-- Data extract follows --
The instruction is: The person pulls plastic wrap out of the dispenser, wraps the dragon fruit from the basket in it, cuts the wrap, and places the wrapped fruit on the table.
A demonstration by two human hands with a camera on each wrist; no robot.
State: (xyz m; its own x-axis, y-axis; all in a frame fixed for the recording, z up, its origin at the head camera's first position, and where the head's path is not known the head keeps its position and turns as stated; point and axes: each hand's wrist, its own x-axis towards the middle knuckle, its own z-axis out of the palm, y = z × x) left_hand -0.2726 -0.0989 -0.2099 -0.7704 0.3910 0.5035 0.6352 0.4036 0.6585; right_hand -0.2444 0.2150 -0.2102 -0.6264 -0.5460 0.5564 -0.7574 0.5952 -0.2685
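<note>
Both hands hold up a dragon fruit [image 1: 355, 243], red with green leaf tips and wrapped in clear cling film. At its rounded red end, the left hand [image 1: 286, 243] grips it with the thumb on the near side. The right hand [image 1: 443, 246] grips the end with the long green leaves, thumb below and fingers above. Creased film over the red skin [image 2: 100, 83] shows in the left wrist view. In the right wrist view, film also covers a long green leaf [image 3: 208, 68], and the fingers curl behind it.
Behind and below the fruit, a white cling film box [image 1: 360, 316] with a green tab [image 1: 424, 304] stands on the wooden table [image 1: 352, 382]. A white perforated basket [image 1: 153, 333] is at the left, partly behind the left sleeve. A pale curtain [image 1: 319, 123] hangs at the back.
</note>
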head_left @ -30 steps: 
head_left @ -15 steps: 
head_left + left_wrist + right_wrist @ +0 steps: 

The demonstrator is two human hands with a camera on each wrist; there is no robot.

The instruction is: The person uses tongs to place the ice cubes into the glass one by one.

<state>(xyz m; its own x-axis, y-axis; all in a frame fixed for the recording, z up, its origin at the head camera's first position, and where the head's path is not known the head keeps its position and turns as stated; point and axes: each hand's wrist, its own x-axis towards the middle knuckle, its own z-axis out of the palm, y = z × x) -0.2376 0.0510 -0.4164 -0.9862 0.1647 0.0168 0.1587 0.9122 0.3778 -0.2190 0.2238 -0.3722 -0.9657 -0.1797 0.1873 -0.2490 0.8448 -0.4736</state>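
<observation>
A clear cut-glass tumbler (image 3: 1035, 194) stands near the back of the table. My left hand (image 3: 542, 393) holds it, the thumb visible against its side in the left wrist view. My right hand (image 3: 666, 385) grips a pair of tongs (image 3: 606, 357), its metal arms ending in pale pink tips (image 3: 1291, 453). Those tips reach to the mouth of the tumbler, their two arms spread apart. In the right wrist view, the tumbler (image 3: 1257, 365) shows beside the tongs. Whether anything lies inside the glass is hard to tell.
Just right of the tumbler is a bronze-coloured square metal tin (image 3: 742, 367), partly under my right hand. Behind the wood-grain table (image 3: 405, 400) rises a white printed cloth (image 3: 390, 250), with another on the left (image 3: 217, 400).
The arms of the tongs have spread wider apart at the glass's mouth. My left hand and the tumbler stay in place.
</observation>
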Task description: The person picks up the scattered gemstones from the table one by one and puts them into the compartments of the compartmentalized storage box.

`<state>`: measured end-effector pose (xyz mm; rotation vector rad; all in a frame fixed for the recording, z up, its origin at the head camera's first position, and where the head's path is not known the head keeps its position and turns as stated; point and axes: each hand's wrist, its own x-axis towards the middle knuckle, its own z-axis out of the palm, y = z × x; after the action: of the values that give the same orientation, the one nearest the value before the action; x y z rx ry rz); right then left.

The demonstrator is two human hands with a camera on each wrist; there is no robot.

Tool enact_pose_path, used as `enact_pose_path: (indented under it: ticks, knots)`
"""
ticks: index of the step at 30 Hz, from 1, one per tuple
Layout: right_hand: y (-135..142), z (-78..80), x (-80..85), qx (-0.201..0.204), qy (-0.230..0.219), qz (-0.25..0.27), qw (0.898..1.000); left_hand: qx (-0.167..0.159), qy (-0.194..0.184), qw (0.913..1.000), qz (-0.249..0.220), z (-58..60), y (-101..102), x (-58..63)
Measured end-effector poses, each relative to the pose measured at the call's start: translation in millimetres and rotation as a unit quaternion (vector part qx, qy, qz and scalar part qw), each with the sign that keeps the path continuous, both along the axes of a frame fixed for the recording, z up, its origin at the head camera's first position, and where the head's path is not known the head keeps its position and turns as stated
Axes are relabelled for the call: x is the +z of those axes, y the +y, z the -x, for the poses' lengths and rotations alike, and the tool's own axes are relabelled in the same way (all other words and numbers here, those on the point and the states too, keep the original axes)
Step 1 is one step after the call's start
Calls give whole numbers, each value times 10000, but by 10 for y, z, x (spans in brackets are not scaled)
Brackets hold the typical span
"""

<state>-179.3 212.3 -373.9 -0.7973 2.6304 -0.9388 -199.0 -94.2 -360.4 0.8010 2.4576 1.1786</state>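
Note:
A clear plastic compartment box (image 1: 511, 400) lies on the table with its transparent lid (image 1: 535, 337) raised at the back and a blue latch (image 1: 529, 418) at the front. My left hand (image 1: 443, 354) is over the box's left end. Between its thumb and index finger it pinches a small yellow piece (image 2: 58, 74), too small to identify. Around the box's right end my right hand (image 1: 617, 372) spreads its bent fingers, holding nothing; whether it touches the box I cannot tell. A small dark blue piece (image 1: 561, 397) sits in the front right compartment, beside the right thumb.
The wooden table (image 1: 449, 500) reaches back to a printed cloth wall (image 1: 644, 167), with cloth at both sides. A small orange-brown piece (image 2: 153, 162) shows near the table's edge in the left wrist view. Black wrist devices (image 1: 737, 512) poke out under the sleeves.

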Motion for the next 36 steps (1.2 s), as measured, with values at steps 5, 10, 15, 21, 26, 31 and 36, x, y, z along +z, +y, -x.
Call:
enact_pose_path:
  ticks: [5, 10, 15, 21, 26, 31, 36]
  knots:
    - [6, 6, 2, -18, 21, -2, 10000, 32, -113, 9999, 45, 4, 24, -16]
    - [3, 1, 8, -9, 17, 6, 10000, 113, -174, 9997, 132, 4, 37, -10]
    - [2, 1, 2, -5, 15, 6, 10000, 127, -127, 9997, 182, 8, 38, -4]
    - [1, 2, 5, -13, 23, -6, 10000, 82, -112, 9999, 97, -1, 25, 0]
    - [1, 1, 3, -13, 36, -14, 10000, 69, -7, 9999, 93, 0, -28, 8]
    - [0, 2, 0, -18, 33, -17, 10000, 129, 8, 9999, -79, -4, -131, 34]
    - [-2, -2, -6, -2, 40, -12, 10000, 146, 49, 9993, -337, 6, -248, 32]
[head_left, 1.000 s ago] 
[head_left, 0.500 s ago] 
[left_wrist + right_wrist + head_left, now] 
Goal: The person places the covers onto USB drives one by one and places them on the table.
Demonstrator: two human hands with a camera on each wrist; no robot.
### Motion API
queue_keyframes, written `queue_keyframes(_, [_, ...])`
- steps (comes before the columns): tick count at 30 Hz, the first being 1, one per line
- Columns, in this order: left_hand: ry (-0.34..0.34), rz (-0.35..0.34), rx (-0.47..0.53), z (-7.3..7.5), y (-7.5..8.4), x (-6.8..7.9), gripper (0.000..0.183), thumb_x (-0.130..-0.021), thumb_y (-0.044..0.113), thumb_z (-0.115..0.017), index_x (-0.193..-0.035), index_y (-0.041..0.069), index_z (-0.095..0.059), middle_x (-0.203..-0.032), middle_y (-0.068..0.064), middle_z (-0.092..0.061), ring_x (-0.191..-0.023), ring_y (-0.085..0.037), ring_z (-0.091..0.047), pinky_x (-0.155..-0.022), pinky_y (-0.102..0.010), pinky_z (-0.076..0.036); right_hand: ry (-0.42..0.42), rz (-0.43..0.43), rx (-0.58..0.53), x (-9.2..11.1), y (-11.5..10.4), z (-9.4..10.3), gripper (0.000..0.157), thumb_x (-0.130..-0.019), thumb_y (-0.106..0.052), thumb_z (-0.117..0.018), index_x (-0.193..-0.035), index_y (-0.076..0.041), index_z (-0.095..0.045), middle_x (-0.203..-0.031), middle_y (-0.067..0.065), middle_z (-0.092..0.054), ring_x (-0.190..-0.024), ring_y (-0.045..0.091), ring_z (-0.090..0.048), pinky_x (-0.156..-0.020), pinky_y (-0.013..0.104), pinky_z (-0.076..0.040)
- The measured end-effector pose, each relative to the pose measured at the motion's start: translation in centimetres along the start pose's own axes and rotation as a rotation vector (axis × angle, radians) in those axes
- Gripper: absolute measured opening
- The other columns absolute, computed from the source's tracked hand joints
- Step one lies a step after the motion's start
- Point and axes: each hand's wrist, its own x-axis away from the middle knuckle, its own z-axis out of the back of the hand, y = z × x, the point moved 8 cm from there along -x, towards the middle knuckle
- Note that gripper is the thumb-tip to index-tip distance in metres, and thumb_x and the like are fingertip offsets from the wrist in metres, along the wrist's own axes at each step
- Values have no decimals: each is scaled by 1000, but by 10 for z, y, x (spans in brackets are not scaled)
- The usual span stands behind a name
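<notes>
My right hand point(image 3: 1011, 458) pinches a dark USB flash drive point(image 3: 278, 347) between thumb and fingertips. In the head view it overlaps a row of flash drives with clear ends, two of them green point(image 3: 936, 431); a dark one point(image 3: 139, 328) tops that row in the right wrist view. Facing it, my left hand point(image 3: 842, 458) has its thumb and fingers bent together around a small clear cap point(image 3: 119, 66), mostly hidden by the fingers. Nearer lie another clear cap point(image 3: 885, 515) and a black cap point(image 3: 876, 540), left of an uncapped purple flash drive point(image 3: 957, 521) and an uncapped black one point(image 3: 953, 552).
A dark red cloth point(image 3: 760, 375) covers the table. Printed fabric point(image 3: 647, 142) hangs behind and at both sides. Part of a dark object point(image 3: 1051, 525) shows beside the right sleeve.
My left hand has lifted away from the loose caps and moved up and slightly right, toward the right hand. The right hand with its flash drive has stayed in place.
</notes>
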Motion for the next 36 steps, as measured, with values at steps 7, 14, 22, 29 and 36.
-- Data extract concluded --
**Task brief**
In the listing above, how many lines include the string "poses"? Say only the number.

**Answer to this exercise**
2